*What this task involves*.
Only the lines from the one containing "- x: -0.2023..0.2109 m" through the one containing "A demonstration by" should be printed, exactly as they appear below, with both ends included.

BEGIN Data for this task

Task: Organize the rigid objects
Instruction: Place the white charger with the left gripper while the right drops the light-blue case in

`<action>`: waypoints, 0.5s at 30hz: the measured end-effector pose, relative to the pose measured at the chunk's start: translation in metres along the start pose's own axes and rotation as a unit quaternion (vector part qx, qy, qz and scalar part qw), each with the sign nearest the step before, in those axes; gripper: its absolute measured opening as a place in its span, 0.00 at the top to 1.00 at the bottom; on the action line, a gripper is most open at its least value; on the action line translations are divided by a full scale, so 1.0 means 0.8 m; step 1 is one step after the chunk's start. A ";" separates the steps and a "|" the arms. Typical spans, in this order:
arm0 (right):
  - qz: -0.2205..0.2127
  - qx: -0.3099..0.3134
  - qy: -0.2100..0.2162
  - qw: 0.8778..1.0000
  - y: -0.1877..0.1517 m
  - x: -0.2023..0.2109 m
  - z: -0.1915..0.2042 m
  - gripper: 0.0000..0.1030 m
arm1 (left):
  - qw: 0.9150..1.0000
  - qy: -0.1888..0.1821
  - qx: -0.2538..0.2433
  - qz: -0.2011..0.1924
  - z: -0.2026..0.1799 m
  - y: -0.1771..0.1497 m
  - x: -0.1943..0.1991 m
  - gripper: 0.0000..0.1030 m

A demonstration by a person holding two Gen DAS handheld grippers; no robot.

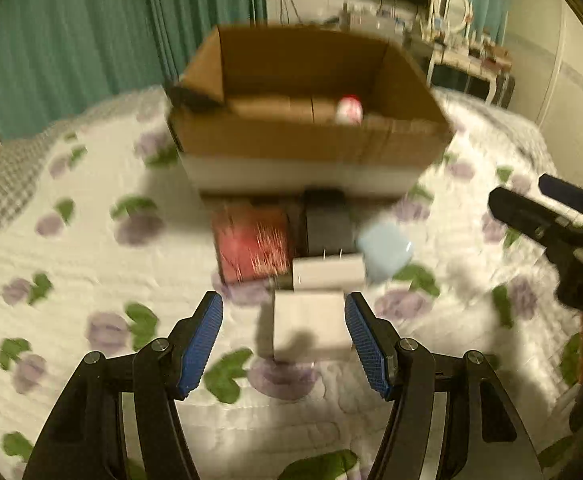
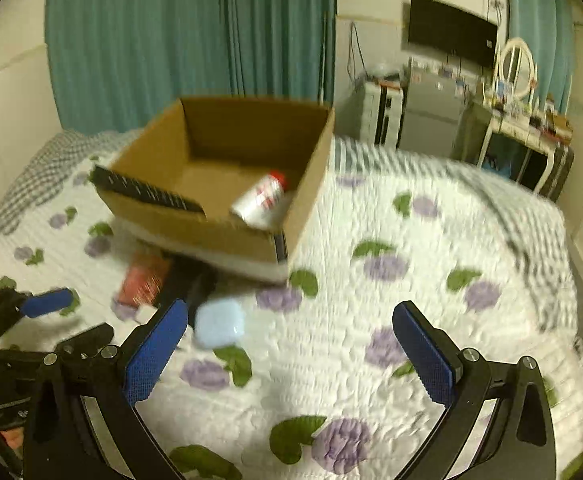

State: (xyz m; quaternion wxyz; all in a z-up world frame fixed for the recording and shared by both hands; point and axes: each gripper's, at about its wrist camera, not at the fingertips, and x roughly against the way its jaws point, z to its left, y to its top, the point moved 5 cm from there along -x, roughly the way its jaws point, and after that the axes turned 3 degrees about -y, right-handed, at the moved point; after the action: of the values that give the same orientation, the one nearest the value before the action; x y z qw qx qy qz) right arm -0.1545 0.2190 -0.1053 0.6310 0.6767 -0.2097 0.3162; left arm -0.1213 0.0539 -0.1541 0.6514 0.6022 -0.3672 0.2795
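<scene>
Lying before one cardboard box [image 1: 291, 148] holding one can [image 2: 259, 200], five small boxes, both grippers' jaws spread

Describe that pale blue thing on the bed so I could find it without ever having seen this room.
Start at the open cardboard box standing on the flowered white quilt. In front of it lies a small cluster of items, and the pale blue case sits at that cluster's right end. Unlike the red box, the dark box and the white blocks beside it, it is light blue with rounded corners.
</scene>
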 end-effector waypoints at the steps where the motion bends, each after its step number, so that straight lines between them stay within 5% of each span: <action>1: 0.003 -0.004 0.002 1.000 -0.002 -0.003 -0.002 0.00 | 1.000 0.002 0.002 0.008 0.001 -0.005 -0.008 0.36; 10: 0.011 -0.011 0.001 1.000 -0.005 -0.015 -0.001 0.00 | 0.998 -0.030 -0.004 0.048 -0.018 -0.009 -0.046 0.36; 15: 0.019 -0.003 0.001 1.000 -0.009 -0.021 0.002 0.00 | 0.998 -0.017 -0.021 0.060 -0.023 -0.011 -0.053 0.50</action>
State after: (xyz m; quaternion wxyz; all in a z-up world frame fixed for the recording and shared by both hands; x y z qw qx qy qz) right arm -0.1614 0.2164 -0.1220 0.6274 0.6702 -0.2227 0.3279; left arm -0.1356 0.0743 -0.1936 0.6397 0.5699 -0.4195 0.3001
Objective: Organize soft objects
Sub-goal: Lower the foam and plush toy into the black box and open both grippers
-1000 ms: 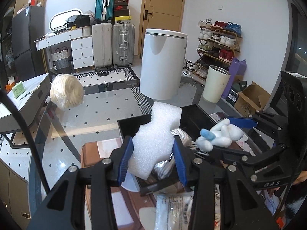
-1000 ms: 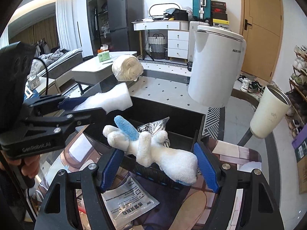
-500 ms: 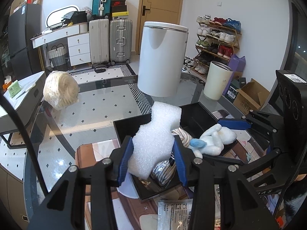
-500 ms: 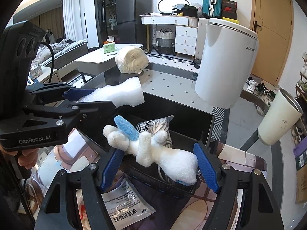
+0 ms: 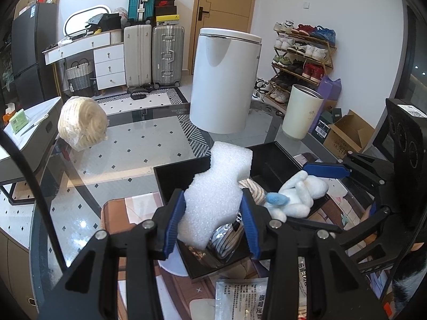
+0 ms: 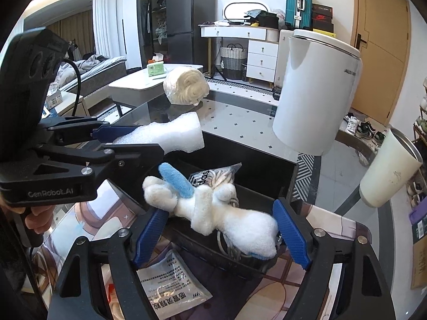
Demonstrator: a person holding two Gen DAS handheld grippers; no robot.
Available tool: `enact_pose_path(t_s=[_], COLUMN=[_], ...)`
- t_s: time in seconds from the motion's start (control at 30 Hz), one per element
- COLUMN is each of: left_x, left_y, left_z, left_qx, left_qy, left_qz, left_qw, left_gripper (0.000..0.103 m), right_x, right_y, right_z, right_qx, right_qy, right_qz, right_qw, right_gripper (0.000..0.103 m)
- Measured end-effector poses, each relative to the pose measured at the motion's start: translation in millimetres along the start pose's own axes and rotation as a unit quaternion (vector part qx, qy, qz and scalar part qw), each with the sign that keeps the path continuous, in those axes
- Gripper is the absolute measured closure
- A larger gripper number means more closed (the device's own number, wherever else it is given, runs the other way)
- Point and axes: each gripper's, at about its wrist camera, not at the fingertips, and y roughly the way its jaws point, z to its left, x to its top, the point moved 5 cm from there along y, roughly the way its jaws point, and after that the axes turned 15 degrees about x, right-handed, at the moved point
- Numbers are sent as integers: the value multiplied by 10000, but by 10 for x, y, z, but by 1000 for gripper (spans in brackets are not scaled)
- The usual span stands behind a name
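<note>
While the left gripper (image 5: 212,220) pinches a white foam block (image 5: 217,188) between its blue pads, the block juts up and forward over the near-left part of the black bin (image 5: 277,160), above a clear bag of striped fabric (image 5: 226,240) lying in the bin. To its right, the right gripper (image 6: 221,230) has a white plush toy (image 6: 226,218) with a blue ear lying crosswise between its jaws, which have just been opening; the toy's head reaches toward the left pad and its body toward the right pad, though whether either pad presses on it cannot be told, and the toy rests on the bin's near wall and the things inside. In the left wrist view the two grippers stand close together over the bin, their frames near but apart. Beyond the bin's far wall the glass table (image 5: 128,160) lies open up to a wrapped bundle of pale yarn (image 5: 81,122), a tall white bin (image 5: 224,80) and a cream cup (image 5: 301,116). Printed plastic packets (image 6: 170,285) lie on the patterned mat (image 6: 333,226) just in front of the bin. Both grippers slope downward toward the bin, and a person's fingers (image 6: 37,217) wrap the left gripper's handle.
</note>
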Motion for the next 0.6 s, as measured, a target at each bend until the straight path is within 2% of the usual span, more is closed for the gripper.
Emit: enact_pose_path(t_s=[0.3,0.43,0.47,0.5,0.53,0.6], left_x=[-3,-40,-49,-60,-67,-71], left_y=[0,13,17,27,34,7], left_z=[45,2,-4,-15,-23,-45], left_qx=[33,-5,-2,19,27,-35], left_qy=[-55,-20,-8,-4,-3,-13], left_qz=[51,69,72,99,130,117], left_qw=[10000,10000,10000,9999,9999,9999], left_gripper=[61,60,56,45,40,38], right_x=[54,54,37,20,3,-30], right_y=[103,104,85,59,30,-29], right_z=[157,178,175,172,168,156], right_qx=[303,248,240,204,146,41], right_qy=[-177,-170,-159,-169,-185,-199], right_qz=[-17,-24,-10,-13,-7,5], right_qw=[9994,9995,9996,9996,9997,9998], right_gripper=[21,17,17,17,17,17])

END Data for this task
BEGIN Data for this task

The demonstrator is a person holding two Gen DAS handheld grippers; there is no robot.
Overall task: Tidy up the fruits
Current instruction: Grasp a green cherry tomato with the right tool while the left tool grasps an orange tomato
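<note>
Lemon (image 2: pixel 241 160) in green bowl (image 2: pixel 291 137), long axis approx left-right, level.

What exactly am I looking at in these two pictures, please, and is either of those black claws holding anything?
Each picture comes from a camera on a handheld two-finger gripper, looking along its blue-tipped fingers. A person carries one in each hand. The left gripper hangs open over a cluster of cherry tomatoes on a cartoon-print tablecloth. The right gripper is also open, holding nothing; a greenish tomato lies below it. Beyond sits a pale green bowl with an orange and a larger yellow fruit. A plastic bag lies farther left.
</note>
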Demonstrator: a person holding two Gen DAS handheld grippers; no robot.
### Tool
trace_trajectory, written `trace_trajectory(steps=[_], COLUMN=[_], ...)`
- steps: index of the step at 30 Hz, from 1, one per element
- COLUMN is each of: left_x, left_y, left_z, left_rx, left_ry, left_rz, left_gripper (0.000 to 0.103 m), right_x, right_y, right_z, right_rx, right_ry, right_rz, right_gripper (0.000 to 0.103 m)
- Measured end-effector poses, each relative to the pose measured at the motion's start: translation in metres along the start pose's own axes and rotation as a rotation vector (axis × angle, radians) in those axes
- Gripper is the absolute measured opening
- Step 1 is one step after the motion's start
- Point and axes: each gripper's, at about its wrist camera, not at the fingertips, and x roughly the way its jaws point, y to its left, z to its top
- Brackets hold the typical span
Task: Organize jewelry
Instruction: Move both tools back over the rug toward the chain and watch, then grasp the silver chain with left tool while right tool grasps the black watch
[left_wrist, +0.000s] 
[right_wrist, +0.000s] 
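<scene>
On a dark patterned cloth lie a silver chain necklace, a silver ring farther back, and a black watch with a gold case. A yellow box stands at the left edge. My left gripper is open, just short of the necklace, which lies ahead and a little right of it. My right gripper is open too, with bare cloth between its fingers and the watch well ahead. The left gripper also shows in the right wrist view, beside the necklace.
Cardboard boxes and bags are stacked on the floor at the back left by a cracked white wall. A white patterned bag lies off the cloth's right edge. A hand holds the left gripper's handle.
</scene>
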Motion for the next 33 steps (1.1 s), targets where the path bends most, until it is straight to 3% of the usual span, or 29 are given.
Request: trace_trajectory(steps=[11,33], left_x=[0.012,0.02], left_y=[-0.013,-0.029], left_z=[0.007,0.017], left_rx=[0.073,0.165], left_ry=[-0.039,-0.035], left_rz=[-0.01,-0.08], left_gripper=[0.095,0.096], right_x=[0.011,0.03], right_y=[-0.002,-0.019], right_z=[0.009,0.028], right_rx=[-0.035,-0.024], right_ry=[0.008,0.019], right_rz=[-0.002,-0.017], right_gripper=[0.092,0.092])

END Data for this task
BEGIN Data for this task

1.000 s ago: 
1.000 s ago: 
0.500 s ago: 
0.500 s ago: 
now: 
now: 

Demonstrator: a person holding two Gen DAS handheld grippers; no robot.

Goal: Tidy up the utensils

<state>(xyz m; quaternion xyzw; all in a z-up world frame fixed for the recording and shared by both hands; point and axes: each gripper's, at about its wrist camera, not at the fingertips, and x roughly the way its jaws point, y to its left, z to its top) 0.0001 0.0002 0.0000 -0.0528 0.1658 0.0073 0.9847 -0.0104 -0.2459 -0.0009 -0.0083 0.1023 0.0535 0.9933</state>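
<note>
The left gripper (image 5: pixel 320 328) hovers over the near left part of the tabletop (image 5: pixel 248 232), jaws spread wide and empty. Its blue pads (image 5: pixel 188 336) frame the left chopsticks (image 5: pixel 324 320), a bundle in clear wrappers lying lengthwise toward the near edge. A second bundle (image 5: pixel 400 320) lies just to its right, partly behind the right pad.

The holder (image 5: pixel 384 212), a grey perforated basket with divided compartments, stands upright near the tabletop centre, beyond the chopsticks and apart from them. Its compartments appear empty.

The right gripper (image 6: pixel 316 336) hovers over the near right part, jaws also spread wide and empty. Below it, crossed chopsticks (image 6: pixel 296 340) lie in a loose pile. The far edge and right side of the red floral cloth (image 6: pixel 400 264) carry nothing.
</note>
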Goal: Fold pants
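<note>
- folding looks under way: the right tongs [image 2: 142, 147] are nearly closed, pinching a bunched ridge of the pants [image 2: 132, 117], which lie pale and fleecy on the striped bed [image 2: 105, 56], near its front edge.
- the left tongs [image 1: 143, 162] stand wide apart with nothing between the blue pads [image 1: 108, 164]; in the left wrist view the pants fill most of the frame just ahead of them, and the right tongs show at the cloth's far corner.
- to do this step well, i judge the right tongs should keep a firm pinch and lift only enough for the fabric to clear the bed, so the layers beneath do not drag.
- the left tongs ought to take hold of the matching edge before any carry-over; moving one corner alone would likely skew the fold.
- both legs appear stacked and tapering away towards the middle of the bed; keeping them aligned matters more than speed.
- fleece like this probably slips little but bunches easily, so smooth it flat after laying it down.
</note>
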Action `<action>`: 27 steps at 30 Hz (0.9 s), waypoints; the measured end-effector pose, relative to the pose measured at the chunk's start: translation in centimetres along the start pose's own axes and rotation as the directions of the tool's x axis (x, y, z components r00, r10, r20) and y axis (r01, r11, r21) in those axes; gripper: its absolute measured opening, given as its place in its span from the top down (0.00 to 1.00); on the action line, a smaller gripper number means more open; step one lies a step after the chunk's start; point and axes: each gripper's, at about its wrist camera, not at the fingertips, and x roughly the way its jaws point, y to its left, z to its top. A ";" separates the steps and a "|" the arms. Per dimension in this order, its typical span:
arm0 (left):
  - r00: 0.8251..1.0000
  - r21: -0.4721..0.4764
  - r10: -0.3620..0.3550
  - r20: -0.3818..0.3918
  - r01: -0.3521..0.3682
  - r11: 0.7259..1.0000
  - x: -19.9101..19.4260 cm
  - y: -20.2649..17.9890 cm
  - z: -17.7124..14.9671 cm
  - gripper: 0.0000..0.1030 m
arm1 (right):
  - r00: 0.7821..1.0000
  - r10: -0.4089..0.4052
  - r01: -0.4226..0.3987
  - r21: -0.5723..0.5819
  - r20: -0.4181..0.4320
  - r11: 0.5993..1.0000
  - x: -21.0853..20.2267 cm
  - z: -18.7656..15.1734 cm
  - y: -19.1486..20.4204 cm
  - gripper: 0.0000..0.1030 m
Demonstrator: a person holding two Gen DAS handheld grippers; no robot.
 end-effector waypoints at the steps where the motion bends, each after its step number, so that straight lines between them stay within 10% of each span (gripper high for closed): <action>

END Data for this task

*Solved problem*.
  - x: -0.2023..0.2109 m
  - z: -0.1915..0.2042 m
  - gripper: 0.0000..0.1030 m
arm1 (left):
  - qw: 0.9150..1.0000
  - qy: -0.1888..0.1821
  - qx: -0.2538..0.2433
  - qz: -0.2011..0.1924
  - z: -0.2026..0.1799 m
  - y: -0.1771..0.1497 m
  - x: -0.1943..0.1991 m
  - gripper: 0.0000..0.1030 m

A demonstration by a person holding two Gen DAS handheld grippers; no robot.

Now the answer is complete.